# WORK TO BE COMPLETED:
Without including any pictures, write out the listing below exactly.
▬▬▬
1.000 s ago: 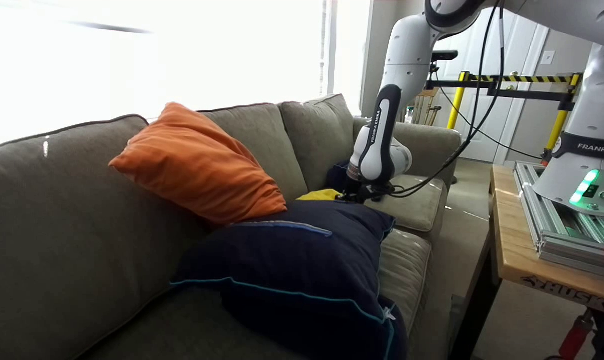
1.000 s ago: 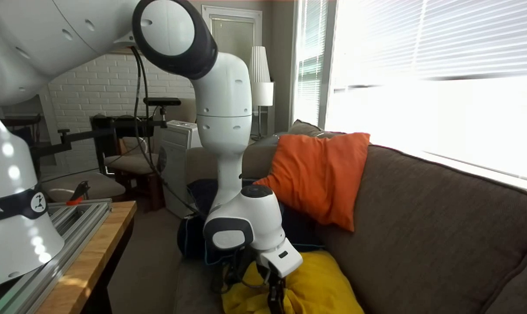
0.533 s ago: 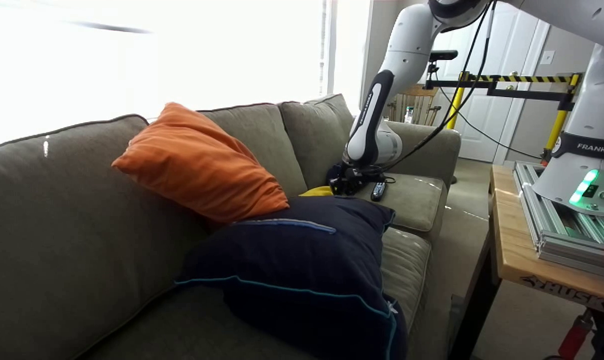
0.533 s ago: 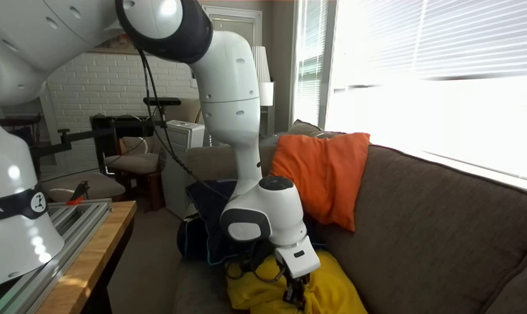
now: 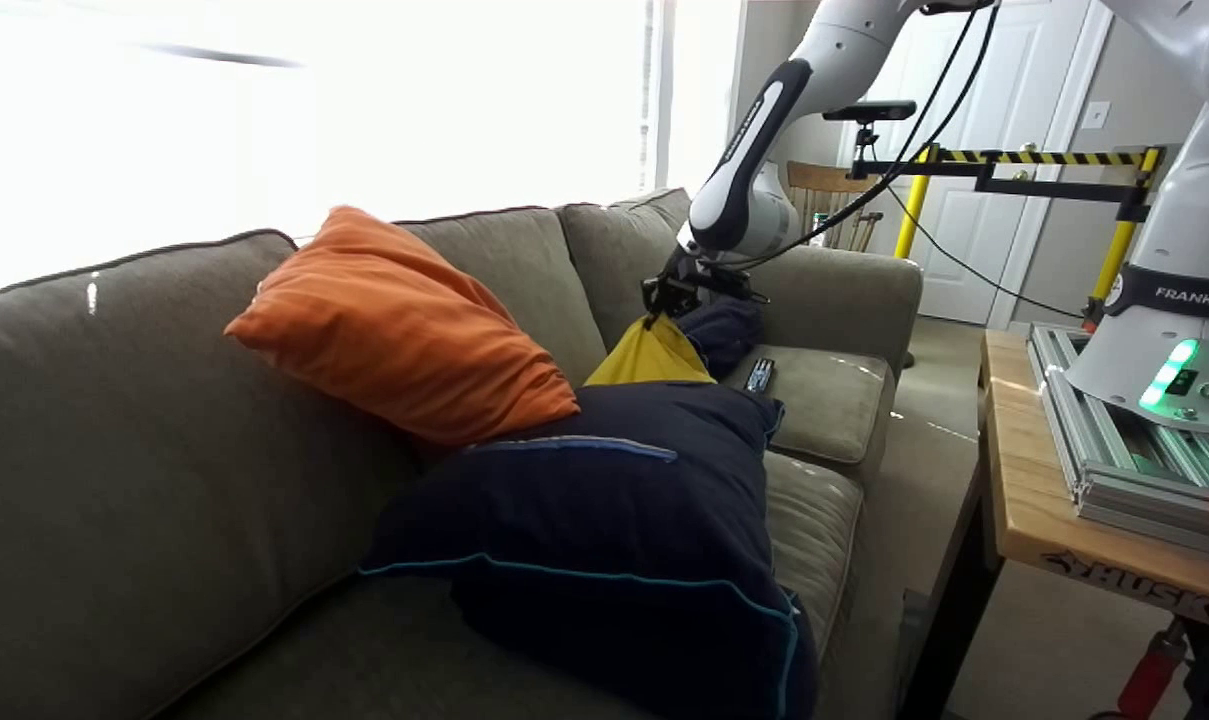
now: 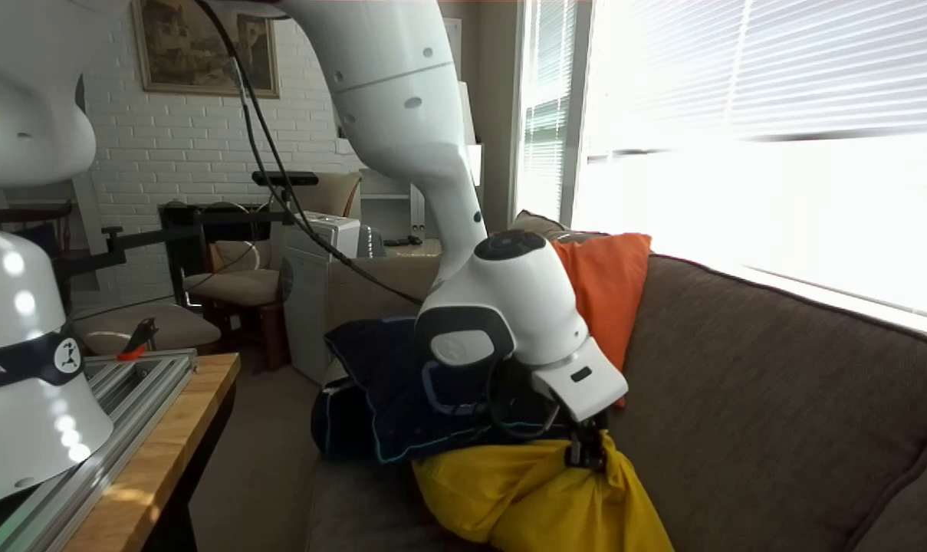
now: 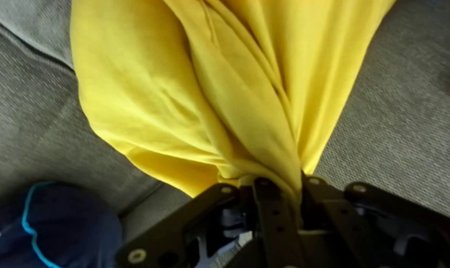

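A yellow pillow (image 6: 524,498) hangs in bunched folds from my gripper (image 6: 588,466), whose fingers are shut on its fabric. In the wrist view the folds of the yellow pillow (image 7: 228,93) run down between the two fingertips of the gripper (image 7: 283,182). An exterior view shows the cloth drawn up to a peak below the gripper (image 5: 652,318). The yellow pillow's lower part is hidden there behind a dark blue pillow (image 5: 604,510) with light blue piping. Whether it still rests on the seat I cannot tell.
An orange pillow (image 5: 394,330) leans on the sofa back (image 6: 800,368). Beyond the yellow pillow lie another dark blue item (image 5: 724,332) and a remote control (image 5: 760,375) on the seat. The robot's wooden bench (image 5: 1009,450) stands in front of the sofa.
My gripper has closed on the yellow pillow and risen, pulling the fabric up with it. The remote control, partly hidden a second ago, now shows. The dark blue pillow has shifted slightly.
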Action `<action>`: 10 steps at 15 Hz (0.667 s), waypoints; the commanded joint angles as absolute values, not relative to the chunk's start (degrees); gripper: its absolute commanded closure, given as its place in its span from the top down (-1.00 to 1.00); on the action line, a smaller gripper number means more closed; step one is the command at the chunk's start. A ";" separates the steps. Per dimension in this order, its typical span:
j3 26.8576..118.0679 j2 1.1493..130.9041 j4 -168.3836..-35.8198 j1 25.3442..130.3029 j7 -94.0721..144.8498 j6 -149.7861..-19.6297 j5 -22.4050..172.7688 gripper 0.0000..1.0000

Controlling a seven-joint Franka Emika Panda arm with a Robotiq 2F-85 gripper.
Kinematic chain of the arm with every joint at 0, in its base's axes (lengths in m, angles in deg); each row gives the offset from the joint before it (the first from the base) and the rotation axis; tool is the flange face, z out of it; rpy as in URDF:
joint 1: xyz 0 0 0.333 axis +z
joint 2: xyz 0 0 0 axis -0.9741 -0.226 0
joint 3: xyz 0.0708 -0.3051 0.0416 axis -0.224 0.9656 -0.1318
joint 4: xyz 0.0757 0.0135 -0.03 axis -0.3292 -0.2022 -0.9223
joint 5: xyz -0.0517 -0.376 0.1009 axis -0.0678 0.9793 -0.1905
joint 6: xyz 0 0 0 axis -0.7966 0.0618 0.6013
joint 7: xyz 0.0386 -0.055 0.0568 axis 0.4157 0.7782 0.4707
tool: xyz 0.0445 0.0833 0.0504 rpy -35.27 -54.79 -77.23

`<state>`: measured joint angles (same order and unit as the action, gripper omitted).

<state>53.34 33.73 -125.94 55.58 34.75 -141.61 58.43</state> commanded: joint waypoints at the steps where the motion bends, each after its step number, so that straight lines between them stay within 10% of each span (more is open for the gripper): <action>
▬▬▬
# RESPONSE TO THE TASK:
1.000 s ago: 
1.000 s ago: 
0.533 s ago: 
0.533 s ago: 
now: 
now: 
now: 

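A yellow pillow (image 6: 524,498) hangs in bunched folds from my gripper (image 6: 588,466), whose fingers are shut on its fabric. In the wrist view the folds of the yellow pillow (image 7: 228,93) run down between the two fingertips of the gripper (image 7: 283,182). An exterior view shows the cloth drawn up to a peak below the gripper (image 5: 652,318). The yellow pillow's lower part is hidden there behind a dark blue pillow (image 5: 604,510) with light blue piping. Whether it still rests on the seat I cannot tell.
An orange pillow (image 5: 394,330) leans on the sofa back (image 6: 800,368). Beyond the yellow pillow lie another dark blue item (image 5: 724,332) and a remote control (image 5: 760,375) on the seat. The robot's wooden bench (image 5: 1009,450) stands in front of the sofa.
My gripper has closed on the yellow pillow and risen, pulling the fabric up with it. The remote control, partly hidden a second ago, now shows. The dark blue pillow has shifted slightly.
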Action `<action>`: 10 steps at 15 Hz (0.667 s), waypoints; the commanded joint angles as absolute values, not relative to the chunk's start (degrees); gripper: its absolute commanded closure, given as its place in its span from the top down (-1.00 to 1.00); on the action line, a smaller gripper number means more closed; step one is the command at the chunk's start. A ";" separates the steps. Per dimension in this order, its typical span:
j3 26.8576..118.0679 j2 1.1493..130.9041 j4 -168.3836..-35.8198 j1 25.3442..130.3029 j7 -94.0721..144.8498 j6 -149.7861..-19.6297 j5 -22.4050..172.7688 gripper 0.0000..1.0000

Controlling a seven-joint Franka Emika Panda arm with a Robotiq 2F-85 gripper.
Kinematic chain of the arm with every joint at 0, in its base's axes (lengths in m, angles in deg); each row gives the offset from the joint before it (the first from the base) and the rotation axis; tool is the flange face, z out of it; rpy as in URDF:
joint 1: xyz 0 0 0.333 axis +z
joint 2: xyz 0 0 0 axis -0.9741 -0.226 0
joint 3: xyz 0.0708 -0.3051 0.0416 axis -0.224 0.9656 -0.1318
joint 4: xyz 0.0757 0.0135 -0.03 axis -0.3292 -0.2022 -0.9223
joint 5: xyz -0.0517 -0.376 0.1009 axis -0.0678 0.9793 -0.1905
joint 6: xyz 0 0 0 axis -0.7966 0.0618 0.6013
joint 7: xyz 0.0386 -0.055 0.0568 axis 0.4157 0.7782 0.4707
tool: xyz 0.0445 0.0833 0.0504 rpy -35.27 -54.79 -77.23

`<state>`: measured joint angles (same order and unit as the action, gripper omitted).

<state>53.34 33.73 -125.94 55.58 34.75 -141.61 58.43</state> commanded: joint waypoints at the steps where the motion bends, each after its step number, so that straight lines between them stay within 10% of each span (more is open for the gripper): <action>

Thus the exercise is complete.